Aristotle’s tragic structure remained extremely influential all through the Renaissance and nineteenth century, so much so that, in 1863, German novelist and playwright Gustav Freytag took Aristotle’s torch and ran with it in his book Technik des Dramas, developing Aristotle’s original three-act tragic structure into what is now known as Freytag’s Pyramid.

Freytag’s Pyramid is an expanded version of Aristotle’s three-act model and breaks dramatic structure down into five distinct movements that, though written to apply only to classical and Shakespearean texts, can easily be applied to many more modern texts and put to use in your own writing.

So, how exactly is Freytag’s Pyramid applied, and why should you consider using it to shape your own stories? Well, let’s take a look…

Phase one: Exposition

Exposition, also known as the introduction, is the first movement in Freytag’s Pyramid, forming an initial flat line (you can see an illustration of the full pyramid in the red line of this article’s header image). You’ll know this phase from any number of books and films: it’s the section of the text within which the reader is introduced to the main characters, setting, and central conflict and in which the story’s dominant tone/atmosphere is established. You should be able to tell what kind of story you’re in for purely by reading its exposition.

More than this, the exposition typically introduces a book’s main characters in a way that establishes how they communicate with and relate to one another. Moral character and motivations are sometimes hinted at here as well, especially in older texts, but more modern stories may attempt to obscure this information.  

Let’s use Muriel Spark’s The Hothouse by the East River as an example.
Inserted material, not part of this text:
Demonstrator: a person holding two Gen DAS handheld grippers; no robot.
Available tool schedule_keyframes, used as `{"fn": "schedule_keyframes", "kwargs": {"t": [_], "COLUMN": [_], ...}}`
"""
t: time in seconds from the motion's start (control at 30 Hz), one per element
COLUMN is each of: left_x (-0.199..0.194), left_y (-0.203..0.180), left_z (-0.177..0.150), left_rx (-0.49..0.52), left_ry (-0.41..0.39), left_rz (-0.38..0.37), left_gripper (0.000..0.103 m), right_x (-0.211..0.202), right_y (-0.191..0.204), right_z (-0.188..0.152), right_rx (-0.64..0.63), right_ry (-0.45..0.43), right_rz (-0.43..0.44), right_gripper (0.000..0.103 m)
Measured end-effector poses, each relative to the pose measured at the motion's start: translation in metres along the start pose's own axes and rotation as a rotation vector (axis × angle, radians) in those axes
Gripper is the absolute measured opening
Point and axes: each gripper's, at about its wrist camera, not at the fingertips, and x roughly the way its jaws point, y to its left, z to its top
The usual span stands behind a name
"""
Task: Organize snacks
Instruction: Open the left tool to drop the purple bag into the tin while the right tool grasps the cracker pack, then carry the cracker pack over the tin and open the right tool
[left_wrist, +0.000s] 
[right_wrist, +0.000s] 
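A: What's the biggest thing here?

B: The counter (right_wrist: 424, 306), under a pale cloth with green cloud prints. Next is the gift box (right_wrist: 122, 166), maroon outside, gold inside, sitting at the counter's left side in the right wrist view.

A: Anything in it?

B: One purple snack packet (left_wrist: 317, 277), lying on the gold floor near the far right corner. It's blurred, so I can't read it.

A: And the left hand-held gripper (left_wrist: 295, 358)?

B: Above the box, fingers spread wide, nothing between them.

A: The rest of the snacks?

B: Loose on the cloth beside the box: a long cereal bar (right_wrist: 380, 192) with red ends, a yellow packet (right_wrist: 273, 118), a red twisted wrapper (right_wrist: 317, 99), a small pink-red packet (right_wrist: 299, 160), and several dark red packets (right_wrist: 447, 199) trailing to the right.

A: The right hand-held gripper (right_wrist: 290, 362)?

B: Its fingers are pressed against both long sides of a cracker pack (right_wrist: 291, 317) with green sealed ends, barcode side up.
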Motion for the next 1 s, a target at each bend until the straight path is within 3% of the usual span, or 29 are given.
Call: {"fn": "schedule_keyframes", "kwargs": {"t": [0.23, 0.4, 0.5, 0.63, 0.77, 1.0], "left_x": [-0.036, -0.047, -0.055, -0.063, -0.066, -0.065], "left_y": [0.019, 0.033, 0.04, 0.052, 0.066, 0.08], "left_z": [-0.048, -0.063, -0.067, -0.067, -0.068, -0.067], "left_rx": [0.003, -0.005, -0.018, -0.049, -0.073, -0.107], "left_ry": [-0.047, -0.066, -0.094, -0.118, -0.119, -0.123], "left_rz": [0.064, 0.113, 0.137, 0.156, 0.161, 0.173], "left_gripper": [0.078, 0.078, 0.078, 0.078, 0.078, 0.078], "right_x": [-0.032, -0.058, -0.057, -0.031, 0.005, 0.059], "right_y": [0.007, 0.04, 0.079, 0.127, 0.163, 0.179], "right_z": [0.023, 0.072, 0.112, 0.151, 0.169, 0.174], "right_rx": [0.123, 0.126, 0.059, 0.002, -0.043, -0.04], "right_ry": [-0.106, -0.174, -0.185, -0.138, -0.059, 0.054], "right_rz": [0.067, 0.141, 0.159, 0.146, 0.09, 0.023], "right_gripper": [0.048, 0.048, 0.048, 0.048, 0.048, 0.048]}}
In the novella’s opening chapter, we’re first given a glimpse of what will become a central conflict in the book’s plot (the very first scene takes place at a shoe shop, where protagonist Elsa is having a shoe fitted by the man who might be a German spy who wants Elsa’s husband, Paul, dead). We’re then introduced to Elsa and Paul and are given, through some excellent taut dialogue and third-person limited narration, a sense of how Elsa and Paul relate to one another and how their marriage is going (spoiler alert: not well):

Is it possible that she is smiling again, he thinks; could she be smiling to herself, retaining humorous reflections to herself? Is she sly and sophisticated, not mad after all? But it isn’t possible, he thinks; she is like a child, the way she comes out with everything at this hour of the evening.

– Muriel Spark, The Hothouse by the East River

We’re also introduced to the titular hothouse, an apartment in New York where much of the novella’s drama takes place. On top of that, more peripheral characters are referred to and multiple aspects of the central conflict begin to appear. As far as exposition goes, Spark’s is clean, concise, and effective.

Phase two: Rising action

Unsurprisingly, rising action refers to that part of your plot where things are starting to heat up and is represented by the rising, diagonal line of the pyramid. Typically, a moment of conflict or initial dramatic event – or, to use the technical term, an ‘inciting incident’ – will mark the story’s shift into the rising action phase. This could be, for example, the arrival of a letter (as in Harry Potter and the Sorcerer’s Stone), the revelation of a character’s true (or assumed-to-be-true) identity (as in The Hothouse by the East River), or even an implicit psychological urge built on a character’s history that is never communicated directly (as in West by Carys Davies). Sometimes it’ll be something more obvious, such as the murder that kicks off a murder mystery, and sometimes it’ll be a tiny thing that sets off a chain reaction.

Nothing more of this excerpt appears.